The town kids seemed a breed apart. They seemed so self-assured and confident, knowing all the ropes. Patsy Spencer Baughman seemed to be one of the confident ones, but she started there in the seventh grade, and most of us were in the ninth when we started. She says, "There was this huge, frightening building on the hill, and it seemed so big!" (Remember, most of the students were country kids, where the largest establishment in our community was the local post office!)
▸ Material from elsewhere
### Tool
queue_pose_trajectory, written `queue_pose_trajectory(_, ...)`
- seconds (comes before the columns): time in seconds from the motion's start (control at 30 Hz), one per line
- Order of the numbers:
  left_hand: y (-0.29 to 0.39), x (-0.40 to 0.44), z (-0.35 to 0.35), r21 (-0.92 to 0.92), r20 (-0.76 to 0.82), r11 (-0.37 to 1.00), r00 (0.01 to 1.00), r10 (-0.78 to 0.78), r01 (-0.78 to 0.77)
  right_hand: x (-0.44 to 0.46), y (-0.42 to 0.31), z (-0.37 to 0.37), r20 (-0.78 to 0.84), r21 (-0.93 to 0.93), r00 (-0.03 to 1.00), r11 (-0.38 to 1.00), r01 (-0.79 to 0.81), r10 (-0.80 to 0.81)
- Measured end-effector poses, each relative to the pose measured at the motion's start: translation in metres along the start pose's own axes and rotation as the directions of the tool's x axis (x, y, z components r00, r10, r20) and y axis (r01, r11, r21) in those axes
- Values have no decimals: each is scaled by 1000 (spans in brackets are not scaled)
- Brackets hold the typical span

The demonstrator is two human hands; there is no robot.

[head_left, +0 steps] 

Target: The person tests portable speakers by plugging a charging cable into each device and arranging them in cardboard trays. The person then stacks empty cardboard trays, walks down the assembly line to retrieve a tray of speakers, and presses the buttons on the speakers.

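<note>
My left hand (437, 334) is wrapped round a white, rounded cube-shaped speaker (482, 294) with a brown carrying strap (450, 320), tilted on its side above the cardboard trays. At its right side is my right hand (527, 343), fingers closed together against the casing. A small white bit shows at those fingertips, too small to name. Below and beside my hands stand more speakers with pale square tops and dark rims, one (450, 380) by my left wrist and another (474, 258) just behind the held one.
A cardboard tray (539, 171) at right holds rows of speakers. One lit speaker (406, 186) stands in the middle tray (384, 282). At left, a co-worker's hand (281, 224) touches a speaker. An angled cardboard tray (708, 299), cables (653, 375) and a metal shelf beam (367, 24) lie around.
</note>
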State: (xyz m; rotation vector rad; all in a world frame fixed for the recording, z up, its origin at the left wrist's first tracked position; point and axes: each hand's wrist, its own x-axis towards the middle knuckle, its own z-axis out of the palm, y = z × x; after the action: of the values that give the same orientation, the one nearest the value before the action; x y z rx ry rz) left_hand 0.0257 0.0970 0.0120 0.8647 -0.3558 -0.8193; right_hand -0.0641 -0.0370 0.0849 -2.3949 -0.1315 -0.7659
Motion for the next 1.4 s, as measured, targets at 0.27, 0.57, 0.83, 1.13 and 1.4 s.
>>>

She continued, "What a wonderful group of friends we made and the enjoyment we had when we were very young! One does not forget the footsteps on the wooden stairs, the smell of the oiled floors, and the ringing of the bell as we changed classes. The surroundings have changed in those small towns that were once so vital, our homes have faded away, but memories linger on."
Jack Moss writes, "It's been 20 years since I drove through the streets of Clay, but please keep the memories of Clay fresh in the minds of us travelers."
Small town America -- there's nothing like it.
We have such a good description of spring from Darren Porter that I need to share it.
By Darren Porter
Another walking barefoot in the yard season is here. All of a sudden the hills are greening. The dogwoods are lovely. The crabapples are blooming. The scents of spring are filling the breeze with perfume.
Owls are hollering. Turkeys are gobbling in reply. Soft evenings are upon us. Here in the head of Dark Holler, the darkening night fades in around us while the distant ridge and hilltops still glow with early dusk highlights. I need not tell you how pretty spring is here in the Appalachians.
Frogs and spring night sounds are outside our open windows tonight. Thank you, Lord, for the head of Dark Holler and the barred owl that whoo-whoos out back. Thank you for the spring wildflowers, and for the breeze coming through our windows -- for all which embodies the re-birth of life in God's creation.